What is expected: Each line below from the one containing "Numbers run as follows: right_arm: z" through the one containing "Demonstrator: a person" is to be given again exactly, and no line outside that span.

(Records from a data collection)
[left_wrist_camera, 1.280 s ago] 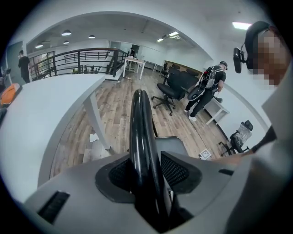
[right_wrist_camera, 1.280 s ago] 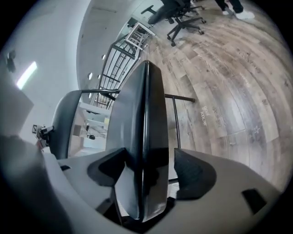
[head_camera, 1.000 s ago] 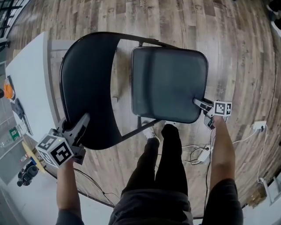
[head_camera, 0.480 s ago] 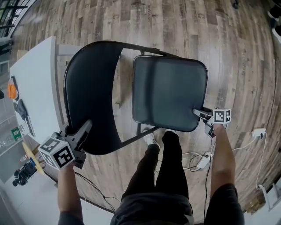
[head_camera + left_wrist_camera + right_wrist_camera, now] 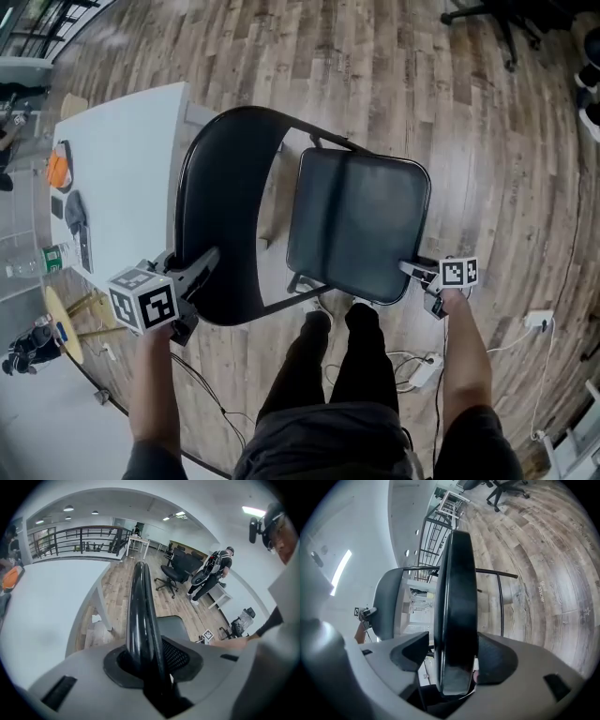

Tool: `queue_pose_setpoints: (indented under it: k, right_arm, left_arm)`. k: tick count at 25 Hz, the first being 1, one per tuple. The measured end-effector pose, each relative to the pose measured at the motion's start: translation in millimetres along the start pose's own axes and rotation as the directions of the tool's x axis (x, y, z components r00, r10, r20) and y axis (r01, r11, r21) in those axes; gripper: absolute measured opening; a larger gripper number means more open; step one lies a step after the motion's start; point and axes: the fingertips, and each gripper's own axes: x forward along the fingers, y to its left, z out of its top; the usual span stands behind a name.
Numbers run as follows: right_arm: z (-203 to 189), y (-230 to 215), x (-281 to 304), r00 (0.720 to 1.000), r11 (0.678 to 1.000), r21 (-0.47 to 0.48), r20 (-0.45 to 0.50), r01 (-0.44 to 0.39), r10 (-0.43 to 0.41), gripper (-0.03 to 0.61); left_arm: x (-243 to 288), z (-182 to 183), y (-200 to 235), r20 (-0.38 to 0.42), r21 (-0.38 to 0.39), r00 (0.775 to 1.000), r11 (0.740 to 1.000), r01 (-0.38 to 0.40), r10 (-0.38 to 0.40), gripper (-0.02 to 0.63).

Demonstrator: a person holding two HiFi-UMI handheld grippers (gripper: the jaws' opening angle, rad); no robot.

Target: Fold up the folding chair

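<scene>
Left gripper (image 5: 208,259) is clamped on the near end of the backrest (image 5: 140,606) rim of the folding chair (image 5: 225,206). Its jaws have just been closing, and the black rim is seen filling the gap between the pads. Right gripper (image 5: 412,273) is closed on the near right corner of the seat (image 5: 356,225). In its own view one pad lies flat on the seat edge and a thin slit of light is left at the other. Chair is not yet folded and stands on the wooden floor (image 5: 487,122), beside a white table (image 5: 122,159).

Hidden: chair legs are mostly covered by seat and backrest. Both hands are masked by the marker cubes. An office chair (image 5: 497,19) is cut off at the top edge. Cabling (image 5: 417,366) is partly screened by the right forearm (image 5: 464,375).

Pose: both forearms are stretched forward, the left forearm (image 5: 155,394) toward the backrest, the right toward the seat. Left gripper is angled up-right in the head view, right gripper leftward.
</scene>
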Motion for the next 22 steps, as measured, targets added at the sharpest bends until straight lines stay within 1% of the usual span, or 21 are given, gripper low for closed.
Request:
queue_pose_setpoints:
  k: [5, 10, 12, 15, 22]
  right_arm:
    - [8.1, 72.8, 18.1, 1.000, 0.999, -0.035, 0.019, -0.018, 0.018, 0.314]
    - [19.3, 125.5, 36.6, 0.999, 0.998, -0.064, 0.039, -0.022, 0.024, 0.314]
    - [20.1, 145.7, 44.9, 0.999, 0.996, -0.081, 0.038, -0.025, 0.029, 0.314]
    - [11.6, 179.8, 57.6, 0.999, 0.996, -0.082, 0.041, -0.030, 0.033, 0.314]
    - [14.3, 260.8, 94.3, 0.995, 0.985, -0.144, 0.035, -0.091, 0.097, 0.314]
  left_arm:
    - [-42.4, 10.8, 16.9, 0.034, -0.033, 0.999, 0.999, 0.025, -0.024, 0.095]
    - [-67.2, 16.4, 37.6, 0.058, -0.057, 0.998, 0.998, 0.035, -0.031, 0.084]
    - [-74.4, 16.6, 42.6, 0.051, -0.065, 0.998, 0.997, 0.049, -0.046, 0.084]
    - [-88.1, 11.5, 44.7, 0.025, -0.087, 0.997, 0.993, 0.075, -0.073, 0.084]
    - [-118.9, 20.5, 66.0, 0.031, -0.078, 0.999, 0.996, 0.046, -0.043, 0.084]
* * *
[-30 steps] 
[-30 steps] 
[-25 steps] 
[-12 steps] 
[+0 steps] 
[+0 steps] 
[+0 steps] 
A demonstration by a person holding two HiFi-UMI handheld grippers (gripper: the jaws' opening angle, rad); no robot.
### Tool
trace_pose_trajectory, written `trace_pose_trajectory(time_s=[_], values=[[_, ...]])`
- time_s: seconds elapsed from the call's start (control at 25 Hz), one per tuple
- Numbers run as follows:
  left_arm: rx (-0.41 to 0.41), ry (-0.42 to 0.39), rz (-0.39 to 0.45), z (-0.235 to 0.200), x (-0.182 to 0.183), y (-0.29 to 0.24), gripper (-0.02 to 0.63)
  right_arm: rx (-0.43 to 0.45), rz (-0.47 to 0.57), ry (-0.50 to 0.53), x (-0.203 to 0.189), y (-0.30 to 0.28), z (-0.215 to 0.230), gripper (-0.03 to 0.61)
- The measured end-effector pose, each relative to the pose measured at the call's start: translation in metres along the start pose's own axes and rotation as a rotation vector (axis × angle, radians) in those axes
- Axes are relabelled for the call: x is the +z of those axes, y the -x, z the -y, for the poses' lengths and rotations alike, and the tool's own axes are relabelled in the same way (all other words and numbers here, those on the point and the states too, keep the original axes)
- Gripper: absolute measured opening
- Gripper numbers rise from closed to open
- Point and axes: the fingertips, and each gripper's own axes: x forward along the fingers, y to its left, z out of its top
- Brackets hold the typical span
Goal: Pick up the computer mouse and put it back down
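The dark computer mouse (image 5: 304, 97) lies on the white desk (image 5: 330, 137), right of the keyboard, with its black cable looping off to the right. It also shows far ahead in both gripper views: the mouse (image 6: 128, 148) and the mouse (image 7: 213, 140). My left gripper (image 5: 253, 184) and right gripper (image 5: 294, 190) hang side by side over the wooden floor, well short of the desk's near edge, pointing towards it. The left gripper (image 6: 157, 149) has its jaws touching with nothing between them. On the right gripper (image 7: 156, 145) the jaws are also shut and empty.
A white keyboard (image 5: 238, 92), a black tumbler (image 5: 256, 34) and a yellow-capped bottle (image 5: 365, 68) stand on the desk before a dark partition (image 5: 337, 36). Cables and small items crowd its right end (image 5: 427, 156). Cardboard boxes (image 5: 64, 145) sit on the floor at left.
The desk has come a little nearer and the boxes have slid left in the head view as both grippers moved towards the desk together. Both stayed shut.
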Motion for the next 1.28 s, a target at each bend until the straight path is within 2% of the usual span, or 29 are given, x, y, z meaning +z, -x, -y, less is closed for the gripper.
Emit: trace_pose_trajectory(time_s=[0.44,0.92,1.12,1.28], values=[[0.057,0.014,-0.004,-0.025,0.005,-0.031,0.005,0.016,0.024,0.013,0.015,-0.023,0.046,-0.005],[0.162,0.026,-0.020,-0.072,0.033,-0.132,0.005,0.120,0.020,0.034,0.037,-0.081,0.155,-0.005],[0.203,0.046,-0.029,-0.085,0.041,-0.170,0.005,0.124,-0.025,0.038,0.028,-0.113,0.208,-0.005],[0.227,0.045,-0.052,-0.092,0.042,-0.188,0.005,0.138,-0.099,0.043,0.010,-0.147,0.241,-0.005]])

Exercise answer:
Numbers run as follows: right_arm: z (-203 to 189), y (-230 to 215), x (-281 to 304), r00 (0.720 to 1.000), r11 (0.678 to 1.000), r21 (-0.47 to 0.48), r20 (-0.45 to 0.50), r01 (-0.44 to 0.39), r10 (-0.43 to 0.41), gripper (-0.03 to 0.61); left_arm: x (-243 to 288), z (-182 to 183), y (-200 to 235), r20 (-0.38 to 0.42), r21 (-0.38 to 0.39), r00 (0.775 to 1.000), r11 (0.740 to 1.000), r01 (-0.38 to 0.40), r10 (-0.38 to 0.40), gripper (-0.02 to 0.63).

Demonstrator: a person holding two HiFi-UMI handheld grippers (gripper: the jaws' opening angle, rad); no robot.

There is no more to this exercise.